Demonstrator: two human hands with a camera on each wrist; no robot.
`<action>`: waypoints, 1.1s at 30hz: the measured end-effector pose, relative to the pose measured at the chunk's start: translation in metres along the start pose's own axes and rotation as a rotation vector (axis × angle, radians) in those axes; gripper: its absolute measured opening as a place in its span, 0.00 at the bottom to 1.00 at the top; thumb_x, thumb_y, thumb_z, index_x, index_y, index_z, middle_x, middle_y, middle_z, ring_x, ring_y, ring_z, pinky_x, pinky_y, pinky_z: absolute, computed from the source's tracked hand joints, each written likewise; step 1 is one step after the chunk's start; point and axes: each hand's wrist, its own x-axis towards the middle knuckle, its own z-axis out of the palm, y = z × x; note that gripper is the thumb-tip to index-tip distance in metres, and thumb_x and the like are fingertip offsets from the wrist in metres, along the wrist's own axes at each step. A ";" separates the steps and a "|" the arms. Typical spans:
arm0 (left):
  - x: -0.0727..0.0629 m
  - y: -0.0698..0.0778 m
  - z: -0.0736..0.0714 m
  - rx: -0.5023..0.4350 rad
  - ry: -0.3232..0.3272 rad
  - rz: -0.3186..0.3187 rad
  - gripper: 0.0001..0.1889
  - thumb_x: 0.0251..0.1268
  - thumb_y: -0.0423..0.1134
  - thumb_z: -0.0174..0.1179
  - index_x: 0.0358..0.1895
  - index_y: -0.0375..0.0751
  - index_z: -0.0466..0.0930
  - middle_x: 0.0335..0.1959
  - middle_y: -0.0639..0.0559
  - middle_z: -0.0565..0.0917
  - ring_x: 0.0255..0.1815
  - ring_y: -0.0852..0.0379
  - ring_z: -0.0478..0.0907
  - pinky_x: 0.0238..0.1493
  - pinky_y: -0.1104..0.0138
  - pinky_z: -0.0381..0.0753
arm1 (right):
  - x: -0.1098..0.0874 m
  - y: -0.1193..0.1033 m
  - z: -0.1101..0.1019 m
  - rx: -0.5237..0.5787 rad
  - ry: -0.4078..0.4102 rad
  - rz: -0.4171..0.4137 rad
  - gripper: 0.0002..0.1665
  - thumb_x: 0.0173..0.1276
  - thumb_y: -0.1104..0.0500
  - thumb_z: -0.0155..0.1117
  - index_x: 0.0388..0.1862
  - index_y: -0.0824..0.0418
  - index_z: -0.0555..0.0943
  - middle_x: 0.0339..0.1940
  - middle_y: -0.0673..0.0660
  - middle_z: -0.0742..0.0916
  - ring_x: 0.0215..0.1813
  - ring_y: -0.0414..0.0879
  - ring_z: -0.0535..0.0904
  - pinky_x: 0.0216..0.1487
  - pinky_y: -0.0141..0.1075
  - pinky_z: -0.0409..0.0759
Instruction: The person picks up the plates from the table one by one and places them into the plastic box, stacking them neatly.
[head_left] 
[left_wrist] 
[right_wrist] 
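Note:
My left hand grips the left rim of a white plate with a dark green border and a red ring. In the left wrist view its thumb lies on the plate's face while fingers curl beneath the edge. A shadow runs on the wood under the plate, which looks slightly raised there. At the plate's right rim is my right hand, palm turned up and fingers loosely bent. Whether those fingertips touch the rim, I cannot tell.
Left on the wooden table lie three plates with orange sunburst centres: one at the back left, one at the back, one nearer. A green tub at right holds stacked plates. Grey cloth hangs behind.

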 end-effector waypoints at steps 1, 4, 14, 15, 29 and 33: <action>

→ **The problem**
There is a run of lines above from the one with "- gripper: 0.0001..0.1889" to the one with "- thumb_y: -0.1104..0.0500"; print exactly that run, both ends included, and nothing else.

→ **Completed task**
  - gripper: 0.0001..0.1889
  - thumb_x: 0.0251..0.1268
  - thumb_y: -0.0423..0.1134
  - thumb_z: -0.0174..0.1179
  - index_x: 0.0358..0.1895
  - index_y: -0.0375..0.0751
  - index_z: -0.0466..0.0930
  - middle_x: 0.0335..0.1959
  - middle_y: -0.0639..0.0559
  - middle_z: -0.0565..0.0917
  - ring_x: 0.0255..0.1815
  - ring_y: -0.0852..0.0379
  - ring_z: -0.0478..0.0907
  - pinky_x: 0.0238..0.1493
  - pinky_y: -0.1104..0.0138
  - pinky_z: -0.0381..0.0753
arm1 (right):
  - x: -0.1098..0.0874 m
  - y: -0.1193..0.1033 m
  - z: -0.1101..0.1019 m
  - rx: -0.5237..0.5787 rad
  - ry: -0.4078..0.4102 rad
  - rz: -0.4171..0.4137 rad
  - gripper: 0.0002..0.1665
  - thumb_x: 0.0173..0.1276
  - thumb_y: -0.1104..0.0500

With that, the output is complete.